■ **The problem**
Below is a listing. Gather each line of it that contains "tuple".

Entries shown START

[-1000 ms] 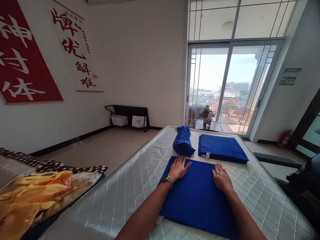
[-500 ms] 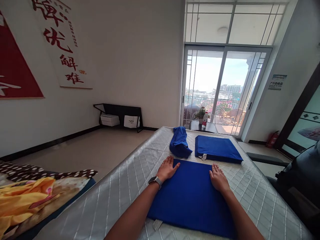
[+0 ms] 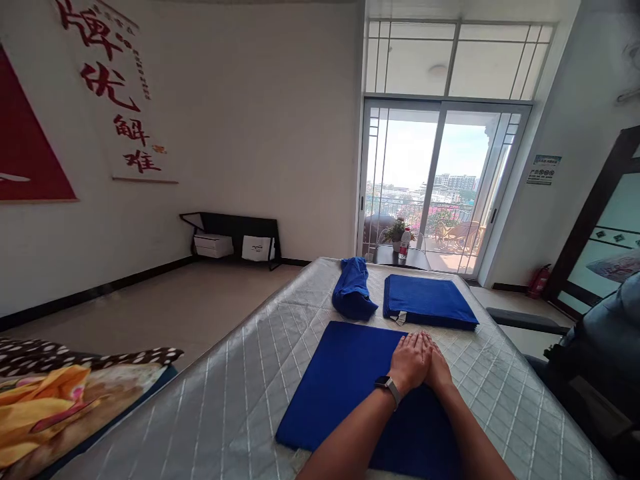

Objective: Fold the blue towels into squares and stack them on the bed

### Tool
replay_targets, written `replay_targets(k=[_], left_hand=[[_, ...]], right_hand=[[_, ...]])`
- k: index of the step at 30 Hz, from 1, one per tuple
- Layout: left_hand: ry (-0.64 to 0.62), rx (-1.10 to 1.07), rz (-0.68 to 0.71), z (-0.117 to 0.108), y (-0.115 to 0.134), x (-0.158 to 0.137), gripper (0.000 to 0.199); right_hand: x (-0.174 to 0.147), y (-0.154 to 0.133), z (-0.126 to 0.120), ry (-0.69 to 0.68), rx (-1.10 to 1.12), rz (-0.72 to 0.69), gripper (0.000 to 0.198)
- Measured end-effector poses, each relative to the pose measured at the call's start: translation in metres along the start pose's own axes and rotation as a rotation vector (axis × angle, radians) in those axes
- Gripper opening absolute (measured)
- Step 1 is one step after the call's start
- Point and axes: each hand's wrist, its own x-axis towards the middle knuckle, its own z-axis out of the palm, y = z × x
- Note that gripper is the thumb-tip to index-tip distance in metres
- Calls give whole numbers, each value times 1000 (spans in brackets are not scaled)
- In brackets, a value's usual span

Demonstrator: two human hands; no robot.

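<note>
- Two bare hands rest together in the head view, at about two o'clock from the middle of the folded blue cloth. The left hand [image 3: 411,360] lies flat against the right hand [image 3: 436,363] and partly over it, fingers straight and close together; neither has hold of anything.
- The folded blue cloth [image 3: 335,387] lies flat on the silver quilted cover [image 3: 215,407], beneath both hands and the left forearm [image 3: 350,440]. If the hands pushed sideways rather than down, that slick-looking cover could let the whole fold skid, or the top layer could ruck.
- The far right corner is covered by the hands, so a crease there may be present; I cannot tell.
- At twelve o'clock from the fold, a crumpled blue cloth [image 3: 353,290] sits near its far edge. A long forward push could bunch the two together.
- At one o'clock, the stack of blue cloths [image 3: 430,300] sits just beyond the fingertips, its pale label [image 3: 401,318] sticking out; an overreach could knock the layers askew.
- The watch [image 3: 387,385] on the left wrist could snag the fabric if dragged low across it.
</note>
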Motion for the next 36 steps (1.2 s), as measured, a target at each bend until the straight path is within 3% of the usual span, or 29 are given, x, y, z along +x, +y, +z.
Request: replay_targets(k=[2,5,11,15,18,29,36], left_hand=[[-7,-12,-48,2,0,-2,62],[-63,-16,-115,-12,-20,-11,70],[-112,64,-278,-53,-97,-43,85],[-119,128,-388,-77,-152,-70,84],[-107,149,-444,-87,-176,-85,82],[-127,110,-465,-85,-186,-87,86],[-102,100,-459,-84,-188,-88,84]], right_hand=[[1,0,0,2,5,9,65],[3,-5,-4,-6,35,43,64],[4,-13,-12,-26,56,98,65],[4,-11,-10,-30,53,99,65],[5,-10,-8,-30,50,98,65],[4,-16,-15,49,25,21,63],[3,-16,-10,-46,32,97,68]])
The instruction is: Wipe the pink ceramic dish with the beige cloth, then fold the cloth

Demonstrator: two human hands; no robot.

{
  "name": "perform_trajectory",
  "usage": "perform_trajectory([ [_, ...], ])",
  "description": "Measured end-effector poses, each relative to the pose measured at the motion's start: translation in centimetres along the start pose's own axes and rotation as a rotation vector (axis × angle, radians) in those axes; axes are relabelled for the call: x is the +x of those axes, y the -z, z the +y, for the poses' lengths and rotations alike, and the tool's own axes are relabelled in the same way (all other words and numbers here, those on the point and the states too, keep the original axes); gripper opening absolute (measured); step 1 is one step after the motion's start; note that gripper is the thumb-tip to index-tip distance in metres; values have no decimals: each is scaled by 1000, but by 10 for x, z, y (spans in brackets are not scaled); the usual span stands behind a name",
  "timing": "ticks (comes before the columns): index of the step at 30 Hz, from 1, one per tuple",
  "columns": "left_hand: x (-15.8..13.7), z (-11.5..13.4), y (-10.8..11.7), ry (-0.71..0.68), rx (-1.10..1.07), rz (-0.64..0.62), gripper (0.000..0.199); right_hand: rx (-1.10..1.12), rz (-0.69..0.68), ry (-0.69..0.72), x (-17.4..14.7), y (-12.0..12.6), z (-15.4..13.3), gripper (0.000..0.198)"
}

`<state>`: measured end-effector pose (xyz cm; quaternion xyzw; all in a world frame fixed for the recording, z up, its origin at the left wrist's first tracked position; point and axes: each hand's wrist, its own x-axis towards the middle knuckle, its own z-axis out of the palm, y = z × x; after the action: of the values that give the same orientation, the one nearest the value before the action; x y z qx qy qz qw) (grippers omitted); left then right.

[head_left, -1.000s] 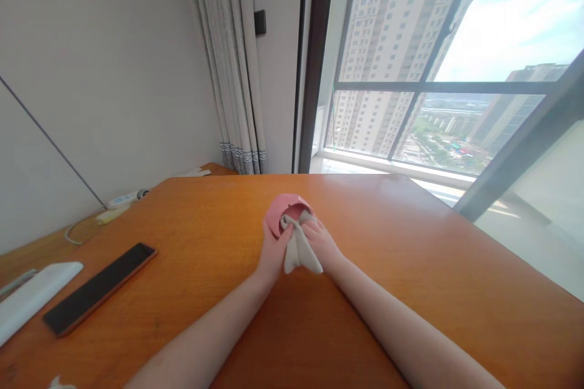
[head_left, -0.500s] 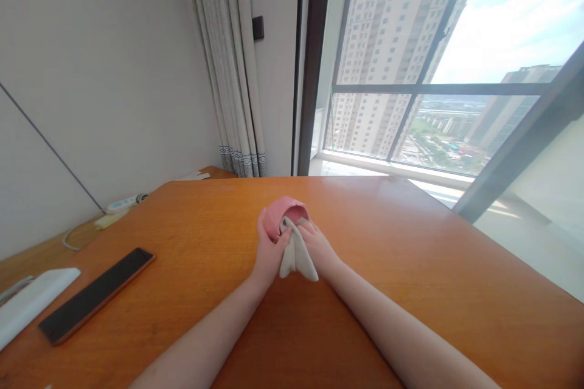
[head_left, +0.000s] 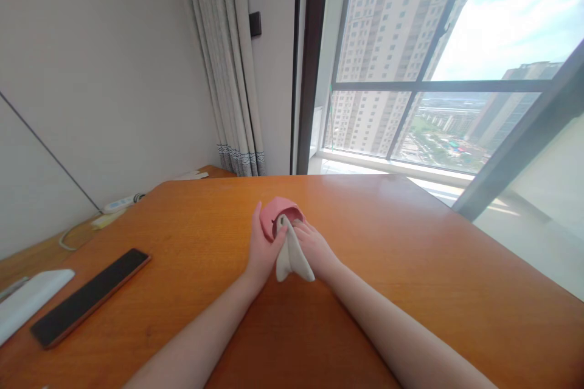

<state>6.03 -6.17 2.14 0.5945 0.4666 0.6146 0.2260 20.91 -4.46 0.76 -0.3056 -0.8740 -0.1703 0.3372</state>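
While the left grip (head_left: 263,250) clasps a pink faceted bowl (head_left: 277,207), mouth toward the person, the right grip (head_left: 316,248), its hold unclear, reaches inside; a pale-grey cloth (head_left: 292,256) trails lengthwise nearward from the bowl, over the brown wooden table (head_left: 387,225).

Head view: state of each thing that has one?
Pink container: tilted, opening toward the camera.
Light cloth: bunched at the opening, loose end hanging out.
Left hand: gripping the container's side.
Right hand: at the opening, fingertips partly hidden.
Phone: flat, screen dark.
Curtain: gathered in folds.
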Motion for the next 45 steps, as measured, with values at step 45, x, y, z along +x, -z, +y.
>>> perform_trajectory([
  [45, 11, 1, 4, 146, 3, -69, 44, -96, -23, -31, 1, 17, -2, 16],
])
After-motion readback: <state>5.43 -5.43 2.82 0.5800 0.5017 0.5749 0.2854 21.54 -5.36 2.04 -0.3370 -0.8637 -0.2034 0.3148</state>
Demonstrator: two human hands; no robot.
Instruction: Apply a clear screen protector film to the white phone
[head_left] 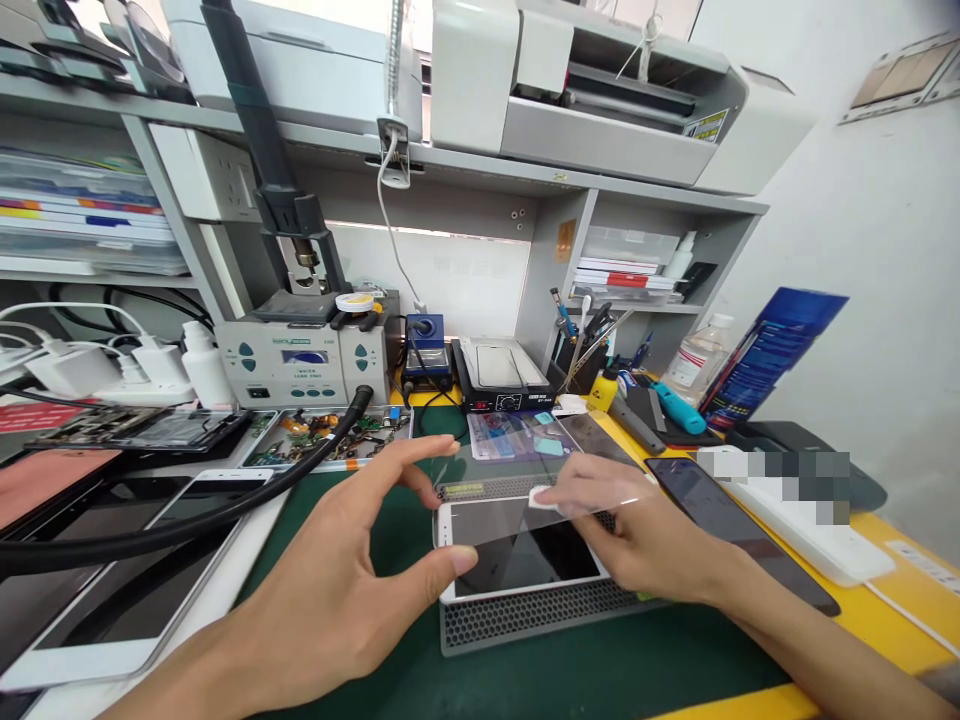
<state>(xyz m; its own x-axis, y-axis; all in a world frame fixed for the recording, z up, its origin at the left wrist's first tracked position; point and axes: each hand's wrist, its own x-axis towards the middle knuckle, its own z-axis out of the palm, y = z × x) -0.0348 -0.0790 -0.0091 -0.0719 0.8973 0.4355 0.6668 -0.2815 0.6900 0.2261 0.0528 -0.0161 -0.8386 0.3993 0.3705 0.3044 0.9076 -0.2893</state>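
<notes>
A white-framed smartphone with a dark screen lies on a grey honeycomb-patterned mat. My left hand grips the phone's left end, its thumb at the lower corner and a finger at the upper one; the index finger is raised. Above the phone, a clear film stretches at a tilt. My right hand has its fingers closed on the film near the phone's right end. A small white pad shows at those fingertips; whether they hold it or only touch it I cannot tell.
On the left are more phones, a thick black hose and a tray of small parts. A hot-air station and heating plate stand behind. To the right lie a dark phone and a white power strip.
</notes>
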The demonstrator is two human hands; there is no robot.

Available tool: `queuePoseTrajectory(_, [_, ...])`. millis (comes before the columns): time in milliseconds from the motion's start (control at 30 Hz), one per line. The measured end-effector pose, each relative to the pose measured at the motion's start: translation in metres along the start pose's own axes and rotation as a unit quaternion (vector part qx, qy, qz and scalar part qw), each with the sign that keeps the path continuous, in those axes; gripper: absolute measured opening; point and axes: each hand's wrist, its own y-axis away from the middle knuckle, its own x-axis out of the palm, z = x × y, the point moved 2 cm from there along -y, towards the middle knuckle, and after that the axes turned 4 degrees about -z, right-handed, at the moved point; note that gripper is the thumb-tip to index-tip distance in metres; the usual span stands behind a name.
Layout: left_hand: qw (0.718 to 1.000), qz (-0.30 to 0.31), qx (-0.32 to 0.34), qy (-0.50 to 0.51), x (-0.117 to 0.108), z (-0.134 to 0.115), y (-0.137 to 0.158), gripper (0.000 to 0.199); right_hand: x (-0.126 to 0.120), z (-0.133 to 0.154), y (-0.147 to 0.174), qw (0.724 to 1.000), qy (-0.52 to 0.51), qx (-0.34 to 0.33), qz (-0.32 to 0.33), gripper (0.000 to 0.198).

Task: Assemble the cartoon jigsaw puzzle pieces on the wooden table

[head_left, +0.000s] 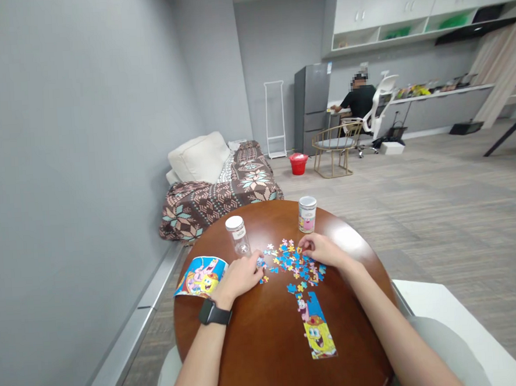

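Loose jigsaw puzzle pieces point(292, 261), mostly blue with some yellow and pink, lie heaped in the middle of the round table. My left hand point(242, 274), a black watch on its wrist, rests at the pile's left side, fingers bent and apart around a few pieces. At the pile's upper right, my right hand point(320, 249) has its fingers bent together at a small puzzle piece point(300, 250). A joined strip of puzzle point(317, 329) with a yellow cartoon face lies nearer me. Left of my left hand is a curled picture sheet point(202, 276) with matching cartoon figures.
On the brown table point(258, 344) stand a clear jar point(238, 236) with a white lid and a labelled jar point(307, 215). Beyond are a covered sofa point(240, 182), a red bucket point(299, 164) and a gold-framed chair point(336, 144). A person point(361, 100) sits farther back.
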Motion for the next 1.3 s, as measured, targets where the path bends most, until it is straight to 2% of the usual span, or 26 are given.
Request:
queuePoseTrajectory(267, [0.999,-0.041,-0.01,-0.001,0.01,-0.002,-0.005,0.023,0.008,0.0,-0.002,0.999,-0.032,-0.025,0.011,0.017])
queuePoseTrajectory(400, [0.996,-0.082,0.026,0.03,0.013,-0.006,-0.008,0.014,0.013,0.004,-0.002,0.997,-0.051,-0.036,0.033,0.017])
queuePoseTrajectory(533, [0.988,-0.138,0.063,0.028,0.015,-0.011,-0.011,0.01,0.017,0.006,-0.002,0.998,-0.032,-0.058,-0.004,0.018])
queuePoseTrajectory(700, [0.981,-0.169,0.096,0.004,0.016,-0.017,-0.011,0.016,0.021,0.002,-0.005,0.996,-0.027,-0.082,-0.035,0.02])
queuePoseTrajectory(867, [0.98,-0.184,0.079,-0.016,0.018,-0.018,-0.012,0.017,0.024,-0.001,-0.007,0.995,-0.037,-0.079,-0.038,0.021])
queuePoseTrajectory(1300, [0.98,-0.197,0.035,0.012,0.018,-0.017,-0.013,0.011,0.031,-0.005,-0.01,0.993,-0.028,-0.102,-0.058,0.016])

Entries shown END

■ **Task answer**
- k: index of the step at 30 Hz, from 1, one per tuple
  "timing": "ticks (comes before the columns): index of the step at 30 Hz, from 1, one per tuple",

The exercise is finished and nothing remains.